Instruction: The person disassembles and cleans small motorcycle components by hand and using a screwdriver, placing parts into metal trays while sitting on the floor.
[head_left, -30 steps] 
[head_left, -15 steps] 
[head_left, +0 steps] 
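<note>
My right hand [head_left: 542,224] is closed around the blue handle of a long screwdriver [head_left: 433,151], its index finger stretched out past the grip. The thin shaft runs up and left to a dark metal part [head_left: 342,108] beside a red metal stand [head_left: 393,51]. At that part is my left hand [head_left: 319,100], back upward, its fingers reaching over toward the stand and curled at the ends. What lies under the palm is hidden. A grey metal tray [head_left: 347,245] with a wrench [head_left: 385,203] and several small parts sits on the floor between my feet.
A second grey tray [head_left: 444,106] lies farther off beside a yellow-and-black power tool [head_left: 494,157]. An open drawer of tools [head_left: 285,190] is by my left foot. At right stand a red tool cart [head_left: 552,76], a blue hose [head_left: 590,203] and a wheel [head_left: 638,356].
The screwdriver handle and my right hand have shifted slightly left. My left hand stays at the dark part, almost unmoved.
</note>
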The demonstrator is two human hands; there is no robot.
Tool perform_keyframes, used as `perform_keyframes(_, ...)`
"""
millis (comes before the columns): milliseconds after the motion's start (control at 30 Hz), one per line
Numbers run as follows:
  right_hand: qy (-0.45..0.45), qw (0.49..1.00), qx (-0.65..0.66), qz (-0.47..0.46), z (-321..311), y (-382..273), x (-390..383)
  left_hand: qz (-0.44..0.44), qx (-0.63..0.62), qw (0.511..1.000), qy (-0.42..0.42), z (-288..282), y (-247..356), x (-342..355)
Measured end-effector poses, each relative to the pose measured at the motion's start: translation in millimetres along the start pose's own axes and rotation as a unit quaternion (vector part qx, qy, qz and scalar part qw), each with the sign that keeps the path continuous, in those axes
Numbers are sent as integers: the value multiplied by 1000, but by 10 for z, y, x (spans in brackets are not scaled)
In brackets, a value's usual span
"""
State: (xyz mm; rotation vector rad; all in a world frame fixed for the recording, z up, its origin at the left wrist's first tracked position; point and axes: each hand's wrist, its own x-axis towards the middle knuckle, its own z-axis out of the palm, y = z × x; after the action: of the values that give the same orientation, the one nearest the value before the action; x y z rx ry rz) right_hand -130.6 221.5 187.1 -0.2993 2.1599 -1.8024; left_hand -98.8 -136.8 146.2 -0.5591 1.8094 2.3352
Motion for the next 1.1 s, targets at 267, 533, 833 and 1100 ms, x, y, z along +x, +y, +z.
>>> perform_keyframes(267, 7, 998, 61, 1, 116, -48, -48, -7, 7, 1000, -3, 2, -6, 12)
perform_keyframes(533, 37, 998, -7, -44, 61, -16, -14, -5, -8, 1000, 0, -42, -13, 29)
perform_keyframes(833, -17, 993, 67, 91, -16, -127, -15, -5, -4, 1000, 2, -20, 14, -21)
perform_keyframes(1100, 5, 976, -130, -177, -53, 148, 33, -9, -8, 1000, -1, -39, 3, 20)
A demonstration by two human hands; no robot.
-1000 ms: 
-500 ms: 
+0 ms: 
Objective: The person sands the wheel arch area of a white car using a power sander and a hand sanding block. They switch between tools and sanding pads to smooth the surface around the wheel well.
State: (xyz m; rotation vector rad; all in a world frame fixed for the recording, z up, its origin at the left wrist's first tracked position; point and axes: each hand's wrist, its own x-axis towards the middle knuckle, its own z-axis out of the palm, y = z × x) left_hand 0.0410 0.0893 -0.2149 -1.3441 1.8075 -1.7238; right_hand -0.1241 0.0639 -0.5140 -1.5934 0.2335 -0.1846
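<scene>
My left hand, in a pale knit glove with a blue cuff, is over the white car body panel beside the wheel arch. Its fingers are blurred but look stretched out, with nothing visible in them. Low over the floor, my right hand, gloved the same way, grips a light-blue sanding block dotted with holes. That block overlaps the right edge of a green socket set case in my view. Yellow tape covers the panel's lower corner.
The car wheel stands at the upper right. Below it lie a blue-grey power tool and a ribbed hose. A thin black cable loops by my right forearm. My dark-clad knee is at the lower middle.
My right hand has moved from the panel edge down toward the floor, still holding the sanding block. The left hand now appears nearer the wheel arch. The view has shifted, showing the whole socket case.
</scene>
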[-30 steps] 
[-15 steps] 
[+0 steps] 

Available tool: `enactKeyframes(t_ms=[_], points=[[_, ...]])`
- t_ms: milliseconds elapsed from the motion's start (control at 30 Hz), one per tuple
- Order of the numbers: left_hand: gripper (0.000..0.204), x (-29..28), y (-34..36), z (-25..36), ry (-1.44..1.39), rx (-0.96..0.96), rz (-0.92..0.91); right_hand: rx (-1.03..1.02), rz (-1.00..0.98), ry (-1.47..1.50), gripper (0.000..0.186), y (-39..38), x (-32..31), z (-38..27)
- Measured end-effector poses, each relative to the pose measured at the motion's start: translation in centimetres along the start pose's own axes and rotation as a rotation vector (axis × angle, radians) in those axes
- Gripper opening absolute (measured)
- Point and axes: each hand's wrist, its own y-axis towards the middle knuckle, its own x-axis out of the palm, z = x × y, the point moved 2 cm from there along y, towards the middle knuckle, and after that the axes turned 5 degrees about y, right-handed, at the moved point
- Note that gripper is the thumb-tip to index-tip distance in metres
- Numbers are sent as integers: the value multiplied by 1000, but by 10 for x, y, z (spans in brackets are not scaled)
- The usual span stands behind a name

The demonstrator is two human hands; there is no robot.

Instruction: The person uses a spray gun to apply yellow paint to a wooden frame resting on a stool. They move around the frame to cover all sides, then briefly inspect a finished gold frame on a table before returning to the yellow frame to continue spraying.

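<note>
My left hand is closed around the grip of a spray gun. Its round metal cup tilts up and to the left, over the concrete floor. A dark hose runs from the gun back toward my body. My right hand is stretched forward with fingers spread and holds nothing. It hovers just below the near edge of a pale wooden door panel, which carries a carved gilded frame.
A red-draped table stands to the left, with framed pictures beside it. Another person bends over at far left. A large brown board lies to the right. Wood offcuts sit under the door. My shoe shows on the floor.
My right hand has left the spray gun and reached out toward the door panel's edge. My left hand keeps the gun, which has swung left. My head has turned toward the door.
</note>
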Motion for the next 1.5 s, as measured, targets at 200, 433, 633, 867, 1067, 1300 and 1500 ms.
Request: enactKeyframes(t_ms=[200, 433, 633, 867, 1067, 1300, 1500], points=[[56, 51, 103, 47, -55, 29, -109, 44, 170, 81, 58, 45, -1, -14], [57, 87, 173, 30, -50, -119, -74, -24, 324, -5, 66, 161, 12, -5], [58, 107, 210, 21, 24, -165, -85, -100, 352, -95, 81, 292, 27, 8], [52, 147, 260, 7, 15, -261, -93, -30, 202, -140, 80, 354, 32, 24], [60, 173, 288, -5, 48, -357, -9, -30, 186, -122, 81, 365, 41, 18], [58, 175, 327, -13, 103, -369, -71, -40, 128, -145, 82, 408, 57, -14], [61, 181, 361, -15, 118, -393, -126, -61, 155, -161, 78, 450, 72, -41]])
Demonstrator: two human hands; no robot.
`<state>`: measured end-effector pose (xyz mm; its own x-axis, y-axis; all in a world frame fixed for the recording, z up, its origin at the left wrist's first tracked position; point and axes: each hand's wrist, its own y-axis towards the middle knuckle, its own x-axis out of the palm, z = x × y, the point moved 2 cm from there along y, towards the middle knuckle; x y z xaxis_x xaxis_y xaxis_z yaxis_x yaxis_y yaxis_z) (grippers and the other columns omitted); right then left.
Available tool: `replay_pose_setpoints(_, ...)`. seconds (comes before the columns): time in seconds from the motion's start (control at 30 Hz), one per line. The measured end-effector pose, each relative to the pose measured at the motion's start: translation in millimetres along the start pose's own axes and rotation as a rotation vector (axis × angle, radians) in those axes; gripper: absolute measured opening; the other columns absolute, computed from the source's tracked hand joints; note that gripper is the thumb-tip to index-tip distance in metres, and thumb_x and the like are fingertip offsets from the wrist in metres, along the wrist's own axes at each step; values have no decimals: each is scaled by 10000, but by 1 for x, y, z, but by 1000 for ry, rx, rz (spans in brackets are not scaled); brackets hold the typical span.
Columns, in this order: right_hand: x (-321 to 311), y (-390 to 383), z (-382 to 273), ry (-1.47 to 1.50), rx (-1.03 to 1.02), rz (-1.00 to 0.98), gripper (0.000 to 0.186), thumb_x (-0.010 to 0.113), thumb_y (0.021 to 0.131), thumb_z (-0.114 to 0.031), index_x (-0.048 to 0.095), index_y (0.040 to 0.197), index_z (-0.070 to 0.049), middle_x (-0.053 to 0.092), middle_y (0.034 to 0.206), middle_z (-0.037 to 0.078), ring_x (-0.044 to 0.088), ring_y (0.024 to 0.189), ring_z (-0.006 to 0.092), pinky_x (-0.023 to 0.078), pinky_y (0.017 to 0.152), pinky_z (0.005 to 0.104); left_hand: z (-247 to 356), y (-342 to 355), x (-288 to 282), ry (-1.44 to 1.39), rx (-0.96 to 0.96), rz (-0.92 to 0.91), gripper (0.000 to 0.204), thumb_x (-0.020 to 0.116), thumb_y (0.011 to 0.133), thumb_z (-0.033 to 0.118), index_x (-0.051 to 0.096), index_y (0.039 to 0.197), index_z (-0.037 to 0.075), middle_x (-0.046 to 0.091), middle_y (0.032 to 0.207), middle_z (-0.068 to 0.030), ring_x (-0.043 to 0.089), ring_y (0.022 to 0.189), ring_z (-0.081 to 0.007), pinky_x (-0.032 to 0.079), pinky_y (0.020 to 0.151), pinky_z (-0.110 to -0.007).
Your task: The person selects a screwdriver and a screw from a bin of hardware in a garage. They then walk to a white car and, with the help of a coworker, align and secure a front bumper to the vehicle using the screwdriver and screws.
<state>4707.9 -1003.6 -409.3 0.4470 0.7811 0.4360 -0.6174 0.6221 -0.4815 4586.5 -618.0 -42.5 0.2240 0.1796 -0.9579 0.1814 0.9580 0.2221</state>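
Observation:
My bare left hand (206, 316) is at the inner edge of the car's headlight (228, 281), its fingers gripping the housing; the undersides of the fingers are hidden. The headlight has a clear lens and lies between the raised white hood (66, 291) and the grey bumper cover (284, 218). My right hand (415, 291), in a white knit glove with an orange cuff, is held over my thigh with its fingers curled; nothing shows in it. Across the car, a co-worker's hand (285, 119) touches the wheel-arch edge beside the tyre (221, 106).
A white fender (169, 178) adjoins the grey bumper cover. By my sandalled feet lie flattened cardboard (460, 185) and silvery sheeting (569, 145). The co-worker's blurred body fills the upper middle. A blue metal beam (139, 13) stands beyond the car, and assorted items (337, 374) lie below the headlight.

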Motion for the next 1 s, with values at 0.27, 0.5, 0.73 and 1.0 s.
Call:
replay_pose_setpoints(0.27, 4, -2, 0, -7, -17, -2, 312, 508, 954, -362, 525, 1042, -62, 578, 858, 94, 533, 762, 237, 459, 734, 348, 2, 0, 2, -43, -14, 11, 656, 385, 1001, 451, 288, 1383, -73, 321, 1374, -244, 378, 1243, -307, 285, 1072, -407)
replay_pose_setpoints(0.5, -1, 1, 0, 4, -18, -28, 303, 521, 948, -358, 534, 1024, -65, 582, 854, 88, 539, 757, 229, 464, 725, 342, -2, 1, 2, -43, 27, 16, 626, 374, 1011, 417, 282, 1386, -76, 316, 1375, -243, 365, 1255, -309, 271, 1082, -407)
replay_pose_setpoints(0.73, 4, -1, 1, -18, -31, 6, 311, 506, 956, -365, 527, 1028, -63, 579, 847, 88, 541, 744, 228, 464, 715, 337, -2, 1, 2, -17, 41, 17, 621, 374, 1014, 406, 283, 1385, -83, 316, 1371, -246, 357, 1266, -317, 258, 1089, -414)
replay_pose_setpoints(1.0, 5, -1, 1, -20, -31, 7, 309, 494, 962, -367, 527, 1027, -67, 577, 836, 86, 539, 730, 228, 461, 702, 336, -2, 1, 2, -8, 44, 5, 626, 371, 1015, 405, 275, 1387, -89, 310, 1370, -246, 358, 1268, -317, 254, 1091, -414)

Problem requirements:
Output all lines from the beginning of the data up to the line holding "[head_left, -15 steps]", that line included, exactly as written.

Exercise answer:
Instruction: The person disassembles and cleans small motorcycle components by hand and using a screwdriver, placing parts into metal trays while sitting on the floor.
[head_left, -30 steps] 
[head_left, -15 steps] 

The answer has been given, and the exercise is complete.